1. What is Ebola virus disease?
Ebola virus disease (formerly known as Ebola haemorrhagic fever) is a severe, often fatal illness, with a death rate of up to 90%. The illness affects humans and nonhuman primates (monkeys, gorillas, and chimpanzees).
Ebola first appeared in 1976 in two simultaneous outbreaks, one in a village near the Ebola River in the Democratic Republic of Congo, and the other in a remote area of Sudan.
The origin of the virus is unknown but fruit bats (Pteropodidae) are considered the likely host of the Ebola virus, based on available evidence.
2. How do people become infected with the virus?
Ebola is introduced into the human population through close contact with the blood, secretions, organs or other bodily fluids of infected animals. In Africa, infection has occurred through the handling of infected chimpanzees, gorillas, fruit bats, monkeys, forest antelope and porcupines found ill or dead or in the rainforest. It is important to reduce contact with high-risk animals (i.e. fruit bats, monkeys or apes) including not picking up dead animals found lying in the forest or handling their raw meat.
Once a person comes into contact with an animal that has Ebola, it can spread within the community from human to human. Infection occurs from direct contact (through broken skin or mucous membranes) with the blood, or other bodily fluids or secretions (stool, urine, saliva, semen) of infected people. Infection can also occur if broken skin or mucous membranes of a healthy person come into contact with environments that have become contaminated with an Ebola patient’s infectious fluids such as soiled clothing, bed linen, or used needles.

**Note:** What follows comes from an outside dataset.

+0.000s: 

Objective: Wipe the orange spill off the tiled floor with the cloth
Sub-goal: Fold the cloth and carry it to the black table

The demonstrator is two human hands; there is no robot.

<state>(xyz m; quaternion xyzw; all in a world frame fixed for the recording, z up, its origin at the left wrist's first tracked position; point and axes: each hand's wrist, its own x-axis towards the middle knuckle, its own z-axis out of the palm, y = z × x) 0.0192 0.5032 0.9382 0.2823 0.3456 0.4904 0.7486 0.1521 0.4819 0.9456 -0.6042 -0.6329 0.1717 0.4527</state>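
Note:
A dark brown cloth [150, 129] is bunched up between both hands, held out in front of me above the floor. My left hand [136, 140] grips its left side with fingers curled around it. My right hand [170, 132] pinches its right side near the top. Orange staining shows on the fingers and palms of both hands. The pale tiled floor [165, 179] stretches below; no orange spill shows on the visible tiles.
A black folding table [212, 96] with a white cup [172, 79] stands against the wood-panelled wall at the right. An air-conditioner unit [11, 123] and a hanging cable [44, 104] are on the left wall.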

Health workers have frequently been exposed to the virus when caring for Ebola patients. This happens because they are not wearing personal protection equipment, such as gloves, when caring for the patients. Health care providers at all levels of the health system – hospitals, clinics and health posts – should be briefed on the nature of the disease and how it is transmitted, and strictly follow recommended infection control precautions.
Burial ceremonies in which mourners have direct contact with the body of the deceased person can also play a role in the transmission of Ebola. Persons who have died of Ebola must be handled using strong protective clothing and gloves, and be buried immediately.
People are infectious as long as their blood and secretions contain the virus. For this reason, infected patients receive close monitoring from medical professionals and receive laboratory tests to ensure the virus is no longer circulating in their systems before they return home. When the medical professionals determine it is okay for the patient to return home, they are no longer infectious and cannot infect anyone else in their communities. Men who have recovered from the illness can still spread the virus to their partner through their semen for up to 7 weeks after recovery. For this reason, it is important for men to avoid sexual intercourse for at least 7 weeks after recovery or to wear condoms if having sexual intercourse during 7 weeks after recovery.
3. Who is most at risk?
During an outbreak, those at higher risk of infection are:
- health workers;
- family members or others in close contact with infected people;
- mourners who have direct contact with the bodies of the deceased as part of burial ceremonies; and
- hunters in the rain forest who come into contact with dead animals found lying in the forest.
More research is needed to understand if some groups, such as immuno-compromised people or those with other underlying health conditions, are more susceptible than others to contracting the virus.
Exposure to the virus can be controlled through the use of protective measures in clinics and hospitals, at community gatherings, or at home.